** ACTIVITY **
Only the lines from the one with "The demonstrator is" to the end of the data below should be returned, each exactly as it stands.
--- PROVIDED DATA Enclosed Below ---
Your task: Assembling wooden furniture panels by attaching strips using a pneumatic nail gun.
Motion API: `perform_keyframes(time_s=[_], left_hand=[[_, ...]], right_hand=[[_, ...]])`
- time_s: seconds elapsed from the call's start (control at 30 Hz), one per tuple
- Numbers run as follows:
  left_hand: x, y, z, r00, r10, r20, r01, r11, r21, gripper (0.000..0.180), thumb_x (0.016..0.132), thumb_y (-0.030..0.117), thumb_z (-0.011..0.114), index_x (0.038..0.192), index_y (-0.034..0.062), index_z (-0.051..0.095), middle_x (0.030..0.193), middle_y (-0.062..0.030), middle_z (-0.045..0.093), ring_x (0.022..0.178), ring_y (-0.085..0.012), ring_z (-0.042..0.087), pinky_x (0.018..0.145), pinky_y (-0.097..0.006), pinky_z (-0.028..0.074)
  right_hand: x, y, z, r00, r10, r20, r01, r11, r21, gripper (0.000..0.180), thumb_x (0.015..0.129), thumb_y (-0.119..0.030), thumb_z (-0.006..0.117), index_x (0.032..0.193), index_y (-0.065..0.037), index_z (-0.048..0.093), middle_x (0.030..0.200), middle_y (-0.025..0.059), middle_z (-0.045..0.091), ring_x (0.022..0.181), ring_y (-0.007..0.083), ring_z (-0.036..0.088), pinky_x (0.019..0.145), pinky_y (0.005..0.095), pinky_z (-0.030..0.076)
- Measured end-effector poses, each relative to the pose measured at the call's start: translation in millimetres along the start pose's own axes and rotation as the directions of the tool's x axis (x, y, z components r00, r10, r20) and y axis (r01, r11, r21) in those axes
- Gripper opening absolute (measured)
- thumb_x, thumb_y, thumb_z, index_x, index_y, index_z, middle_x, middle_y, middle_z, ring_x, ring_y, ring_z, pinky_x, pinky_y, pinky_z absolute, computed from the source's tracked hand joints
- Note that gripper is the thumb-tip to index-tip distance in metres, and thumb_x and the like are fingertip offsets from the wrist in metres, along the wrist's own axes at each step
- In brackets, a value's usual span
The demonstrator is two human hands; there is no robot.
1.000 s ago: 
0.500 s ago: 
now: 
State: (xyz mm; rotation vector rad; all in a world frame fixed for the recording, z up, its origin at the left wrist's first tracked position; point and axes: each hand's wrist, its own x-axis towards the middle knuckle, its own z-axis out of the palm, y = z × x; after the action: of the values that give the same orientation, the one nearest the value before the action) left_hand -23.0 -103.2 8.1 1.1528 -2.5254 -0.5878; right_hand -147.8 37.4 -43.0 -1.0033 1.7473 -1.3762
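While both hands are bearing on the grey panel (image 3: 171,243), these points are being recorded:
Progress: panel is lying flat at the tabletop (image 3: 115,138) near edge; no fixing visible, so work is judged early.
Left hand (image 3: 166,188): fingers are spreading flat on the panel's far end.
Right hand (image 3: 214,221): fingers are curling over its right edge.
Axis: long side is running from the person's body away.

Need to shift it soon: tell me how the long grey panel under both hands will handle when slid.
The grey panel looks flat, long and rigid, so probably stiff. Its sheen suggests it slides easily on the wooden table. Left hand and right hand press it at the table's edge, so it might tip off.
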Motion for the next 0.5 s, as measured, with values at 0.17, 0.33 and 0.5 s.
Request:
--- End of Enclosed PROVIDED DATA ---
** ANSWER TO THIS PROBLEM **
The demonstrator is two human hands; there is no robot.
1.000 s ago: 
0.500 s ago: 
now: 
State: (xyz mm; rotation vector rad; all in a world frame fixed for the recording, z up, its origin at the left wrist's first tracked position; point and axes: each hand's wrist, its own x-axis towards the middle knuckle, its own z-axis out of the palm, y = z × x; after the action: of the values that give the same orientation, the one nearest the value before the action) left_hand -23.0 -103.2 8.1 1.1528 -2.5254 -0.5878; right_hand -147.8 37.4 -43.0 -1.0033 1.7473 -1.3762
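While both hands are bearing on the grey panel (image 3: 171,243), these points are being recorded:
Progress: panel is lying flat at the tabletop (image 3: 115,138) near edge; no fixing visible, so work is judged early.
Left hand (image 3: 166,188): fingers are spreading flat on the panel's far end.
Right hand (image 3: 214,221): fingers are curling over its right edge.
Axis: long side is running from the person's body away.

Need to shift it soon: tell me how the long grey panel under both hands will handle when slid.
The grey panel looks flat, long and rigid, so probably stiff. Its sheen suggests it slides easily on the wooden table. Left hand and right hand press it at the table's edge, so it might tip off.
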Motion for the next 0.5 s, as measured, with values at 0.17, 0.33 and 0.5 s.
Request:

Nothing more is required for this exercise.